[PROBLEM DETAILS]
Work out the number of lines that hold "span" in the listing, and give that number with no other text.

=======

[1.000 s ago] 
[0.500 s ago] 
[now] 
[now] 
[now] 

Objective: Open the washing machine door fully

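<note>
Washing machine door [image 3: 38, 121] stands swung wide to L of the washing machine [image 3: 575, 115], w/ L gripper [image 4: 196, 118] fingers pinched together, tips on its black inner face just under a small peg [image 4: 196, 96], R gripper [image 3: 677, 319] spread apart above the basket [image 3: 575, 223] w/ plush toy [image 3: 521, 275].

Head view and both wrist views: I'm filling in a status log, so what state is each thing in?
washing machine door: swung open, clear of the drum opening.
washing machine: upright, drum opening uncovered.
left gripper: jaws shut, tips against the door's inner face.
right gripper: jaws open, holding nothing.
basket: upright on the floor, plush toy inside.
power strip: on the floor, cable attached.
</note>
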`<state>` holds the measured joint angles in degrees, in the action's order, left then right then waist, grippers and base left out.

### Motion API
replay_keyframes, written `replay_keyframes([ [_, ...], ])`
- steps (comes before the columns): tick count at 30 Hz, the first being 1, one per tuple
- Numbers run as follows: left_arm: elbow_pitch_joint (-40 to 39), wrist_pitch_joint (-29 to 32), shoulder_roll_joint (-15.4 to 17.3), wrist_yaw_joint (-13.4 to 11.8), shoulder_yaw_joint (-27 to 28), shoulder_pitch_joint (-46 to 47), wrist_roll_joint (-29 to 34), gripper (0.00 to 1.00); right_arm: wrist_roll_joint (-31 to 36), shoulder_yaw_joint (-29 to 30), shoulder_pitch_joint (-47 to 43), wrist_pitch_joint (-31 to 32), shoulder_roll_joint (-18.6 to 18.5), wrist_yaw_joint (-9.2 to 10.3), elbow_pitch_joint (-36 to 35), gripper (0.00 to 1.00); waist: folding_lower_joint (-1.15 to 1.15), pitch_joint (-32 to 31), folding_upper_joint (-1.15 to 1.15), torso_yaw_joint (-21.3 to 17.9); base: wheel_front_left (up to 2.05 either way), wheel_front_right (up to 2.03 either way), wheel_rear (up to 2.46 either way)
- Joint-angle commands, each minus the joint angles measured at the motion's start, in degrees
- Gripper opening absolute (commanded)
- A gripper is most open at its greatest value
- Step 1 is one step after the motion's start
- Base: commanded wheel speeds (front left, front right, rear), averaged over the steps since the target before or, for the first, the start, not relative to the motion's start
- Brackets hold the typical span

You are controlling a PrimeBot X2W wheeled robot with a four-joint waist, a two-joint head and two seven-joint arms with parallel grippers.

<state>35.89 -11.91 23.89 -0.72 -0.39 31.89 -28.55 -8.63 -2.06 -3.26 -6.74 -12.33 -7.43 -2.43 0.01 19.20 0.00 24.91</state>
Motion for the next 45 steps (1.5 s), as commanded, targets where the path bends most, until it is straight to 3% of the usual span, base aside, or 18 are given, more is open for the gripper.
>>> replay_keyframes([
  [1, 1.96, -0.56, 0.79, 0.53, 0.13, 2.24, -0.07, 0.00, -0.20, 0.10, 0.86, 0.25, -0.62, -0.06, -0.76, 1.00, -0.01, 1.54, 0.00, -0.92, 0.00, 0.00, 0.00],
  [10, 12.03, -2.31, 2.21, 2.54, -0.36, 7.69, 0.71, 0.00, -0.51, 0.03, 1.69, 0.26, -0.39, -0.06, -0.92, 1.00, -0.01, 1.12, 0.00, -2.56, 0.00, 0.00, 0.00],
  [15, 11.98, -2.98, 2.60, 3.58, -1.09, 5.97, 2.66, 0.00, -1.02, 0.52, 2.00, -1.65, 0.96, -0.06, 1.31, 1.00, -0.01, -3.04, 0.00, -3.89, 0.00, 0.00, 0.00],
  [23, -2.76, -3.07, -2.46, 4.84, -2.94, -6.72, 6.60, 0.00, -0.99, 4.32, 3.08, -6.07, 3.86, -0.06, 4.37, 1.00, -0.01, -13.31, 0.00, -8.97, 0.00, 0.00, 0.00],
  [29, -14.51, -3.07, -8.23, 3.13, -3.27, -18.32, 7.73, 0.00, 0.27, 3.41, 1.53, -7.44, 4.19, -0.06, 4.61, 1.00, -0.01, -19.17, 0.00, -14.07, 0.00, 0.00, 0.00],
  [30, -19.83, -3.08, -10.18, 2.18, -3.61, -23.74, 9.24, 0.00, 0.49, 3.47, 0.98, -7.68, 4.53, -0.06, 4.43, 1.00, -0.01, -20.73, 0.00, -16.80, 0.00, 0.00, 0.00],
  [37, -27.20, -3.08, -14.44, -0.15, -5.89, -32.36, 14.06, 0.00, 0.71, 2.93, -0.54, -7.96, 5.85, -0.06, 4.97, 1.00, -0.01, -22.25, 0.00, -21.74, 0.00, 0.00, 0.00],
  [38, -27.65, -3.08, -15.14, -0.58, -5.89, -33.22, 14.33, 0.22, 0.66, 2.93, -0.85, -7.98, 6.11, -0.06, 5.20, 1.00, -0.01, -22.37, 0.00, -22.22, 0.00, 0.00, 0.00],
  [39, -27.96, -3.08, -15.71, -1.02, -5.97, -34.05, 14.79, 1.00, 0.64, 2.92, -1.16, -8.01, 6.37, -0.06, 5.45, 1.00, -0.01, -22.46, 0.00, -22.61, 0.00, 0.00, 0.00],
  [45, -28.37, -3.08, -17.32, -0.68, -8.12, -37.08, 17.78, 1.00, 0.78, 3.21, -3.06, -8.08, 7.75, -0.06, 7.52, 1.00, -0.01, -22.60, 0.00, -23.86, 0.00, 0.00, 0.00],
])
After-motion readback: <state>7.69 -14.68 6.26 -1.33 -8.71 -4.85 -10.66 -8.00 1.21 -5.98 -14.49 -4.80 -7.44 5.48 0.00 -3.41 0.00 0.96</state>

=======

[TASK ANSWER]
2